Speaking as someone who had a Bachmann 08 and switched to the newer Hornby variety, I would have to say that the Hornby one is a modest improvement in several areas. Generall, the model looks slightly better to my untutored eyes. Running is very similar really, although the Bachmann pickups collected dirt very quickly in a dusty environment like my loft. Until recently, the Bachmann model was not DCC ready, and required some internal surgery to make space for the decoder.
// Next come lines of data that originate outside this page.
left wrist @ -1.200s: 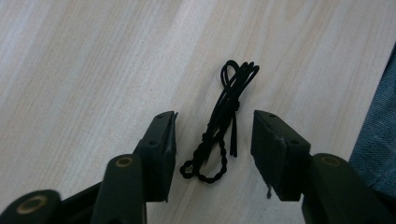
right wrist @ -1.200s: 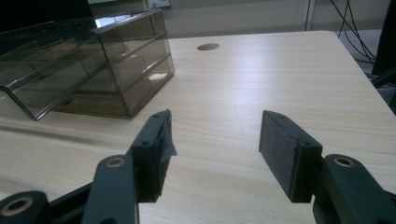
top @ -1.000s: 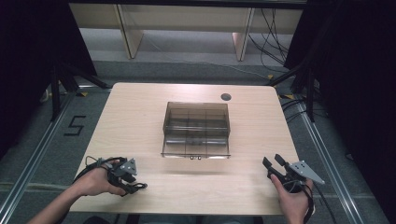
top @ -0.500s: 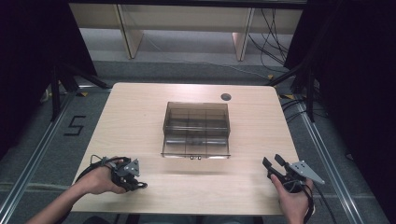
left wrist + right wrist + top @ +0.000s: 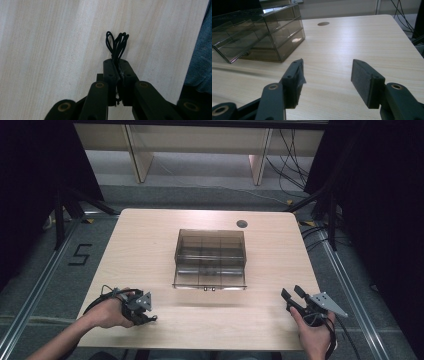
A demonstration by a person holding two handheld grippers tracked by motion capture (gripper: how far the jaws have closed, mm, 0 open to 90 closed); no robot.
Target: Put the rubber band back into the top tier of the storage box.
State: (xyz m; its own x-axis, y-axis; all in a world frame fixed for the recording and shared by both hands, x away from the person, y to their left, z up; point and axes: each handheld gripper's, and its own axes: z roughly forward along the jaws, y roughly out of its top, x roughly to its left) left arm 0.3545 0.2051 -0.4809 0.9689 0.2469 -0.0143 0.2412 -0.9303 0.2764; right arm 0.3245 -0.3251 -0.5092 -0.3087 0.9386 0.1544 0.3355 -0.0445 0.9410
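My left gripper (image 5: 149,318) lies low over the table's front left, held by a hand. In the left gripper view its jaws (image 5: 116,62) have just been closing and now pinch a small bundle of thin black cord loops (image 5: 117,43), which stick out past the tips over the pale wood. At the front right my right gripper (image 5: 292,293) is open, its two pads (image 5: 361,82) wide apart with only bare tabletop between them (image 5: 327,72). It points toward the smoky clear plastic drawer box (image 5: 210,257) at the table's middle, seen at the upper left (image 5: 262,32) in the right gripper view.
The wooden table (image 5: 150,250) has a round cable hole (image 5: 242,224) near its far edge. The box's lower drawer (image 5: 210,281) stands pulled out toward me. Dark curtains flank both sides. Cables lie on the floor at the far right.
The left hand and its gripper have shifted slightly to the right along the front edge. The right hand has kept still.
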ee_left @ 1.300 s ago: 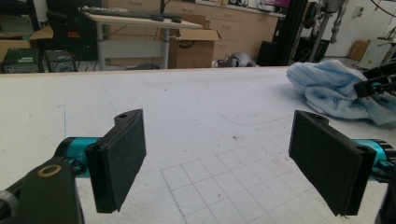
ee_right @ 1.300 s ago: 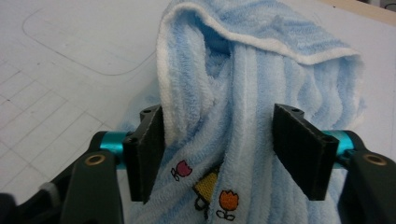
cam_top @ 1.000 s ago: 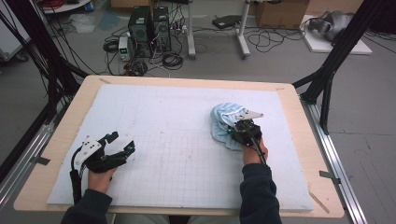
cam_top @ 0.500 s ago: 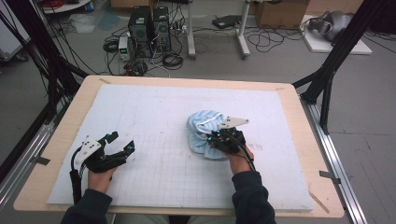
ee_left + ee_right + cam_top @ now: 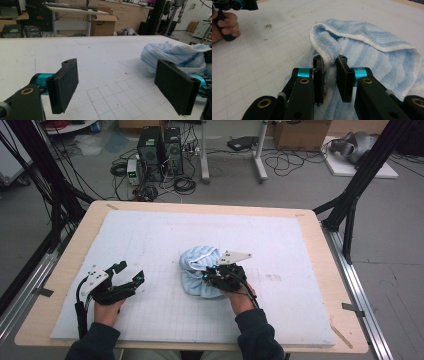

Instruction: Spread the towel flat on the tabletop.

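Towel (image 5: 199, 272), bunched light blue near the middle of the bench (image 5: 310, 320), is pinched at a fold by my right claw (image 5: 329, 66) mid-drag toward the left claw (image 5: 129, 273), which waits wide open and empty; next I judge I must spread it flat.

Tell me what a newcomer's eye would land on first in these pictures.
First, the crumpled light-blue towel near the middle of the white gridded mat, with the right gripper pinching a fold of it between nearly closed jaws. Next, the left gripper, jaws wide apart and holding nothing, low over the mat's near left part.
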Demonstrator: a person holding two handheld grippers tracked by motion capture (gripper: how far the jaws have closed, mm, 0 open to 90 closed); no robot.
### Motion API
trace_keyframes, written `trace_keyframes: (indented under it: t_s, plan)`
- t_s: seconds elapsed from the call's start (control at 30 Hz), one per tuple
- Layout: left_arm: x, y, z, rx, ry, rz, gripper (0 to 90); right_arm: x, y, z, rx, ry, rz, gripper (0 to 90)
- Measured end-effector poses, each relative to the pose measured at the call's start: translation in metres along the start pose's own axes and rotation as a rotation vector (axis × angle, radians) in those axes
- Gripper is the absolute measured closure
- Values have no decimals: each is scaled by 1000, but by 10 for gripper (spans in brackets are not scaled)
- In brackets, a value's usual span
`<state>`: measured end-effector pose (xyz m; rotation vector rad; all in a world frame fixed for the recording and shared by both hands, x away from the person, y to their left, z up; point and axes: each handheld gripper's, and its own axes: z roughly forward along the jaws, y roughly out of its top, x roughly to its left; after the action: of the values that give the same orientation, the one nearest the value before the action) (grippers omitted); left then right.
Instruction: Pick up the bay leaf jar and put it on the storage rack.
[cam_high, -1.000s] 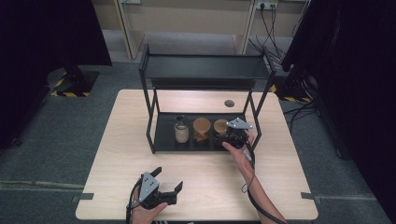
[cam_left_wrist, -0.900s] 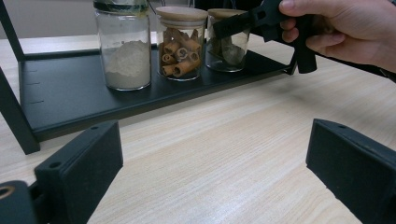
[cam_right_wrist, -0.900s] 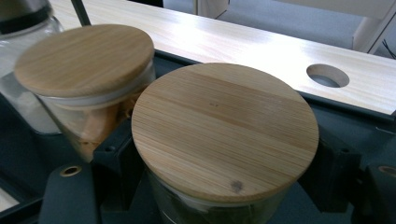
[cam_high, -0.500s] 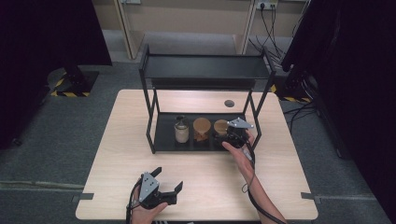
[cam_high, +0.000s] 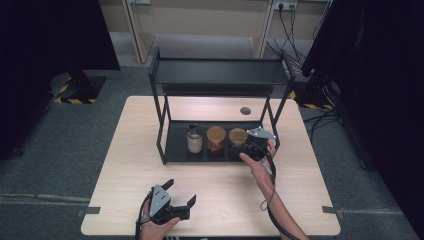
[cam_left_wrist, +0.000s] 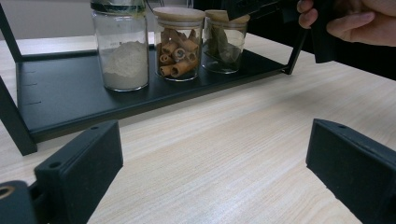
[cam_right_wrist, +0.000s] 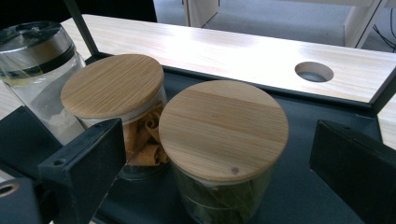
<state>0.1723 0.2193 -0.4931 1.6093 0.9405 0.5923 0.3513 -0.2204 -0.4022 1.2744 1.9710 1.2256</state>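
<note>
Resting low on the pale wooden table (cam_high: 130, 150), the left gripper (cam_high: 181, 194) sits spread and empty. Rightward, the right gripper (cam_right_wrist: 219, 154), its jaws just opened, flanks without pressing the bamboo-lidded glass jar of leaves (cam_right_wrist: 223, 154) on the black metal rack's lower shelf (cam_high: 175, 150). Likely rigid, smooth, breakable; best gripped around its sides below the lid.

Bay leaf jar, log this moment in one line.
bay leaf jar: on rack shelf | right hand-held gripper: jaws just opened, clear of jar | left hand-held gripper: open, idle
</note>
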Motion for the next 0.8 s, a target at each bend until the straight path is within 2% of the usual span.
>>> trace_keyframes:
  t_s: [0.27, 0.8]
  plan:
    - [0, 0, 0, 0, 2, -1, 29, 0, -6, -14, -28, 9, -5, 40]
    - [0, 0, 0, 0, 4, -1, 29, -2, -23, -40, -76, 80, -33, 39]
The current version is now DCC-ready, as is the Hornby.
Both have flywheel drive systems which make for smooth running.
"ab" wrote I thought I read a review of the Hornby 08 that said it didn't have a flywheel (I could be confused though).... do any other Hornby locos have flywheels?
AB. Yes, it does have a flywheel and although some find it an expensive gimmick, the look of the Hornby 08 is soooo much more at home shunting on a layout with the cab door open ! Just needs a driver now !
Any 08 with high level air pipes could be renumbered to convincingly re numbered into the 09 xxx series, but any 08 that doesn't have high level pipes would need them added, assuming that they also have the extra compressor cupboard.
15 MPH for the 08, making them more practical for short main-line trips on an intensively trafficed network like the SR. This was at a loss of some tractive effort, I believe. Most, if not all,of the original SR allocation also had high level jumper cables/air pipes to enable them to shunt EMU stock. Much later, a small number of 08s were re-geared and re-numbered as 09s for use on other regions, again for use over main lines on workings like the ADJ- Llanwern trips. Brian
Brian Williams has pointed out the salient features of the 09 which cause it to differ from the 08s, but in one respect you're almost right. In the (almost) original D3-4000 number series (and yes I know the first were numbred 13000 etc, hence the 'amost') the 09s were numbered in amongst the
08s - in other words there was no a separate numbering series for them.
The more recent 09/1 and 09/2 locos, were actually converted from 08s.